Yeah, but Obama got Bin Laden. 

Oh, and talk is cheap Iran. 

We've got Obama. He'll protect us.......or hire better Firsts Reponders.


----------



## Liability (Jul 6, 2012)

elvis said:


> Oddball said:
> 
> 
> > Right....And what do they do after a thorough and professional counter-attack, with precision guided ordinance rammed up their asses?
> ...



The first day of the Romney Administration.

That's the way Reagan came in when the first Carter went out.


----------



## Liability (Jul 6, 2012)

Obama is planning a decisive campaign of bowing to Pres. Ahmanazinutjob!


----------



## elvis (Jul 6, 2012)

Yeah.....


What's a few pissed off Persians?


----------



## Trajan (Jul 6, 2012)

elvis said:


> Yeah.....
> 
> 
> What's a few pissed off Persians?



shia sect  Persians..


----------



## Big Fitz (Jul 6, 2012)

Liability said:


> Obama is planning a decisive campaign of bowing to Pres. Ahmanazinutjob!


That's Mymood Imminajihad.


----------



## High_Gravity (Jul 6, 2012)

elvis said:


> Yeah.....
> 
> 
> What's a few pissed off Persians?



Maybe they can make us saffron rice and kababs after we kick their asses?


----------



## bobcollum (Jul 6, 2012)

Iran is trolling...hard.


----------



## Katzndogz (Jul 6, 2012)

It is way too optimistic to imagine that obama would be interested in mounting any kind of defense or retaliatory attack.


----------



## nitroz (Jul 6, 2012)

We would give Israel the OK to go kick Iran's ass and storm them with a joint assault/invasion.


----------



## tererun (Jul 7, 2012)

Though I thin Iran would be far more problematic than the recent wars we have been in, they really are not a problem for the US military. We would probably see a much higher US soldier death toll, but unless iranian allies get involved they really cannot do much. I also think Iran's leadership are blustering. A military base has to be designed with being hit in mind. This means heavier defenses, quicker recovery, and heavier protection for key parts. Possibly they could even have mobility or just offsite resources to re-establish the base. 

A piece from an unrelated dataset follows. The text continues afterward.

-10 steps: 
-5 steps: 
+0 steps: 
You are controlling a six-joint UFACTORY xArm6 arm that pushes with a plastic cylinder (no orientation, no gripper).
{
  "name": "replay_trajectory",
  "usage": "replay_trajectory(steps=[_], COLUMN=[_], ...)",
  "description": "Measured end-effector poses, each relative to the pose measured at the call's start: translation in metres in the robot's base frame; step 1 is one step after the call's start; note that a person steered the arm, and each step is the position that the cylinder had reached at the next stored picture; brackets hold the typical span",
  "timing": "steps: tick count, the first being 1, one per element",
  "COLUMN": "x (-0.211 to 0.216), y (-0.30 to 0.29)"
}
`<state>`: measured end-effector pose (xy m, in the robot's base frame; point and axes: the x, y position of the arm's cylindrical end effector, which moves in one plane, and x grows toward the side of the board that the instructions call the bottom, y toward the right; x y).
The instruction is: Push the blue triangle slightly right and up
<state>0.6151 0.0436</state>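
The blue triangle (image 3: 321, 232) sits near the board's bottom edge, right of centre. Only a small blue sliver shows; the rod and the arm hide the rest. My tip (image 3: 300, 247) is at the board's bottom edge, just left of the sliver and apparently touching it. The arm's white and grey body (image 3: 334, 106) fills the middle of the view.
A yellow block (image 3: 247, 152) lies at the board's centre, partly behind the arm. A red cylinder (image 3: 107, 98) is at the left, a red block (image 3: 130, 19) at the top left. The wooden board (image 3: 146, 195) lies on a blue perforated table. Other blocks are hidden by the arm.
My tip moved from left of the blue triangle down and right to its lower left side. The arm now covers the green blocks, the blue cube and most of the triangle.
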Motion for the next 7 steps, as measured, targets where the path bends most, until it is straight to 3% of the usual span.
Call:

O course, such a response would cause an escalated confrontation and the US no longer holding back as much lie they do in some places. In places like afganistan there are concerns about allied forces and civilians. This ties US hands, but if the entire country is considered hostile the US has a much easier time. 

At the very least there is no threat to the US lands from Iran. They can bluster all they want way down there, but that is their neighborhood. Without the ability to strike the source they cannot take a protracted and violent war.


----------



## waltky (Jul 7, 2012)

Granny says Obama needs to...

... smack dat Ammerjabberjob...

... on his beanie lil' head...

... an' den put one o' dem boots onna ground...

... uppa his butt...

... an' kick the Shiite right outta him.


----------



## Gideonprime (Jul 7, 2012)

Paper tiger.


----------



## MaryL (Jul 7, 2012)

America invented the bomb, and we pioneered  ICBM's. Over fifty years of experience. We lived with the threat of nuclear war for years.  We have mini nukes and drones... Iran is a snot nosed bunch of muslim ideologue ding-a-lings with an attitude. Who do they think they are fooling?


----------



## Truthseeker420 (Jul 7, 2012)

elvis said:


> Iran: We Can Hit 35 US Bases in 'Minutes' - Yahoo! News
> 
> 
> and up goes the rhetoric.



They told us Iran's president said he wanted to wipe Israel of the map and we know that is a lie,why should we believe this?also the was the WMDs lie and the Iran threated an American warship lie during the last  presidential election.


----------



## SFC Ollie (Jul 7, 2012)

Where to start?

We have 2 carrier task forces within striking distance of Iran. That's two of the most destructive forces on earth.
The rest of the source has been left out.